**Your assignment**
Skip the pictures and copy all the data that follows exactly.

↓↓↓

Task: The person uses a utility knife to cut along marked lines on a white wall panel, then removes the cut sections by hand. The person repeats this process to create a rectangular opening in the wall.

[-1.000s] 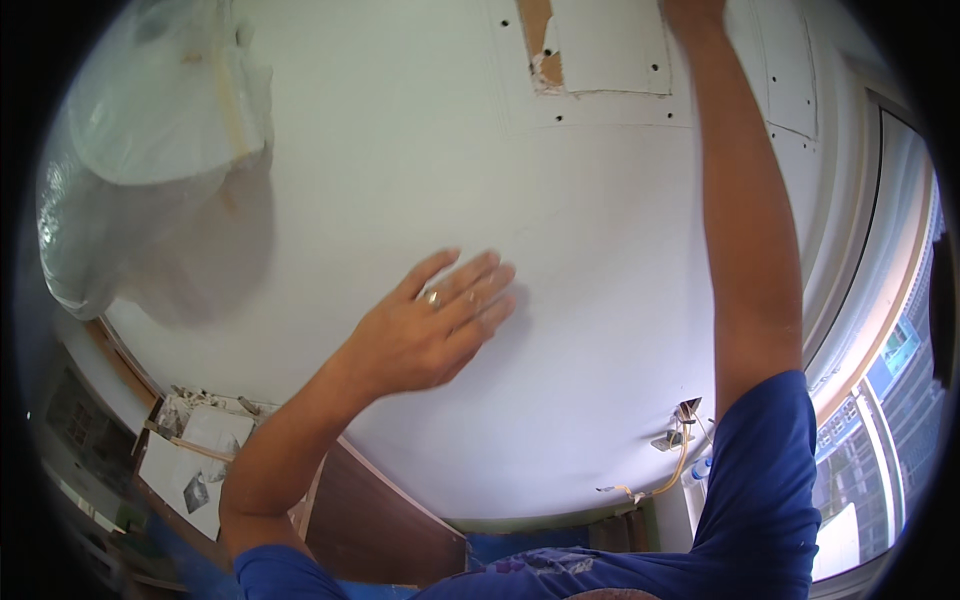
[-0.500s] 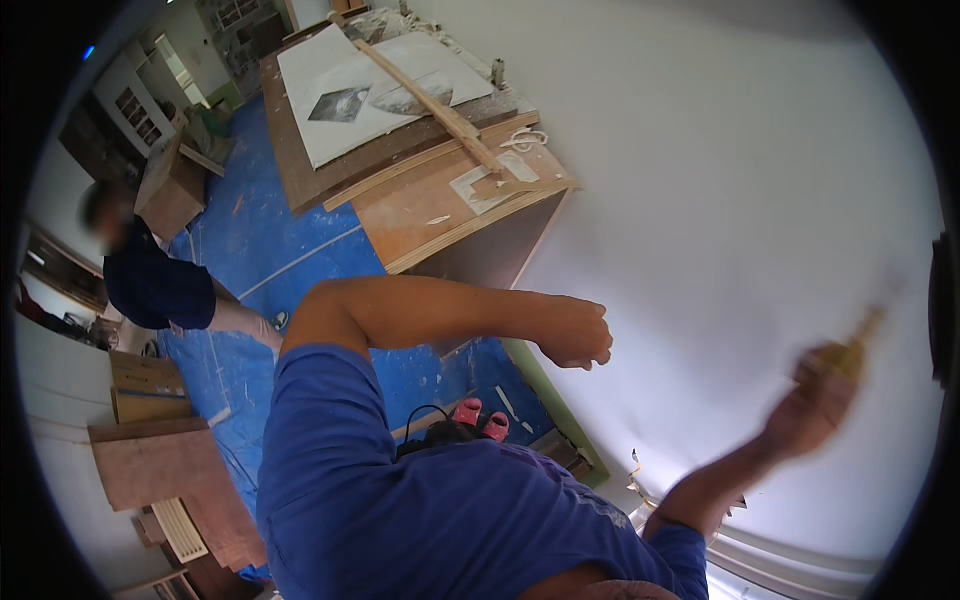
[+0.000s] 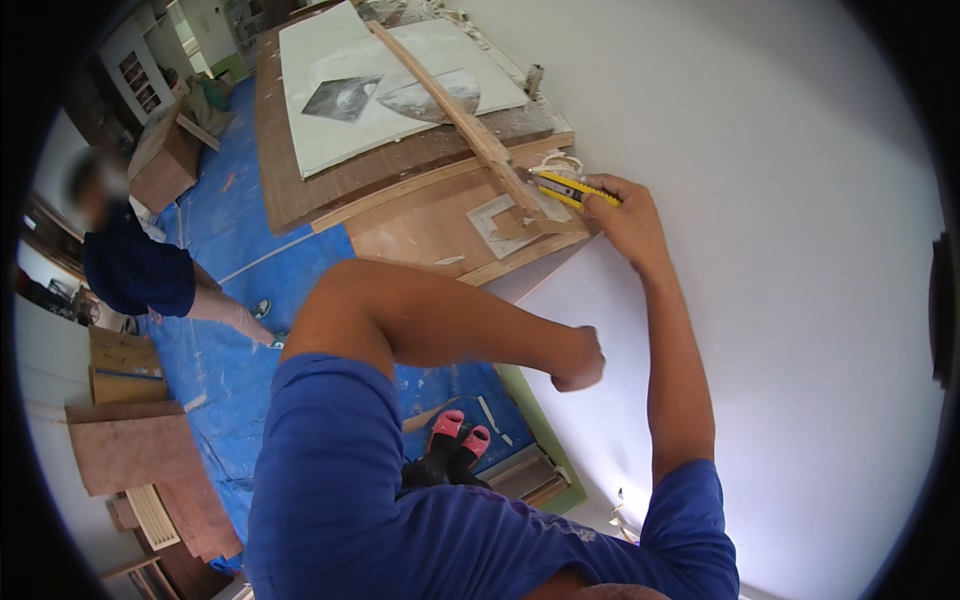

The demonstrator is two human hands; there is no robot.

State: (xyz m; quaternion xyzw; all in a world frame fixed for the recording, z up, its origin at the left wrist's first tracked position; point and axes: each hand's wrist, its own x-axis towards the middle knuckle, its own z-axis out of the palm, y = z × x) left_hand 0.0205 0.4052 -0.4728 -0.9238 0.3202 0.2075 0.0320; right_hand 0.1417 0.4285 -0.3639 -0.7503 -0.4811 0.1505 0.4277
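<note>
In my right hand (image 3: pixel 632 222) is a yellow utility knife (image 3: pixel 575 188), gripped near its rear end. Its tip points left, over the right corner of a plywood bench (image 3: pixel 400 238), close to a long wooden strip (image 3: pixel 455 112). A loop of white cord (image 3: pixel 556 162) lies just beyond the knife. My left hand (image 3: pixel 580 360) is curled into a fist beside the white wall, in front of the bench. Its fingers are turned under, so whatever they may hold is hidden.
White sheets (image 3: pixel 300 60) with dark printed shapes lie on a brown board (image 3: pixel 275 150) on the bench. A person in dark clothes (image 3: pixel 140 265) stands at left on blue floor sheeting (image 3: pixel 255 285). Brown panels (image 3: pixel 130 450) lean at lower left. The white wall (image 3: pixel 800 250) runs along the right.
My right hand has swung from the far right, by the wall, up and left to the bench corner with the utility knife. My left fist has dropped slightly and turned downward.
</note>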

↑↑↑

**Answer to this exercise**
Task: The person uses a utility knife to cut along marked lines on a white wall panel, then removes the cut sections by hand. The person repeats this process to create a rectangular opening in the wall.

[-1.000s] 
[-0.500s] 
[+0.000s] 

The demonstrator is two human hands; there is no robot.

State: (xyz m; quaternion xyzw; all in a world frame fixed for the recording, z up, its origin at the left wrist's first tracked position; point and axes: each hand's wrist, its own x-axis towards the middle knuckle, its own z-axis out of the palm, y = z × x) left_hand 0.0205 0.4052 -0.4728 -0.9238 0.3202 0.2075 0.0320; right_hand 0.1417 0.4285 -0.3639 -0.7503 -0.4811 0.1505 0.4277
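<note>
In my right hand (image 3: pixel 632 222) is a yellow utility knife (image 3: pixel 575 188), gripped near its rear end. Its tip points left, over the right corner of a plywood bench (image 3: pixel 400 238), close to a long wooden strip (image 3: pixel 455 112). A loop of white cord (image 3: pixel 556 162) lies just beyond the knife. My left hand (image 3: pixel 580 360) is curled into a fist beside the white wall, in front of the bench. Its fingers are turned under, so whatever they may hold is hidden.
White sheets (image 3: pixel 300 60) with dark printed shapes lie on a brown board (image 3: pixel 275 150) on the bench. A person in dark clothes (image 3: pixel 140 265) stands at left on blue floor sheeting (image 3: pixel 255 285). Brown panels (image 3: pixel 130 450) lean at lower left. The white wall (image 3: pixel 800 250) runs along the right.
My right hand has swung from the far right, by the wall, up and left to the bench corner with the utility knife. My left fist has dropped slightly and turned downward.
</note>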

No further output is required for this answer.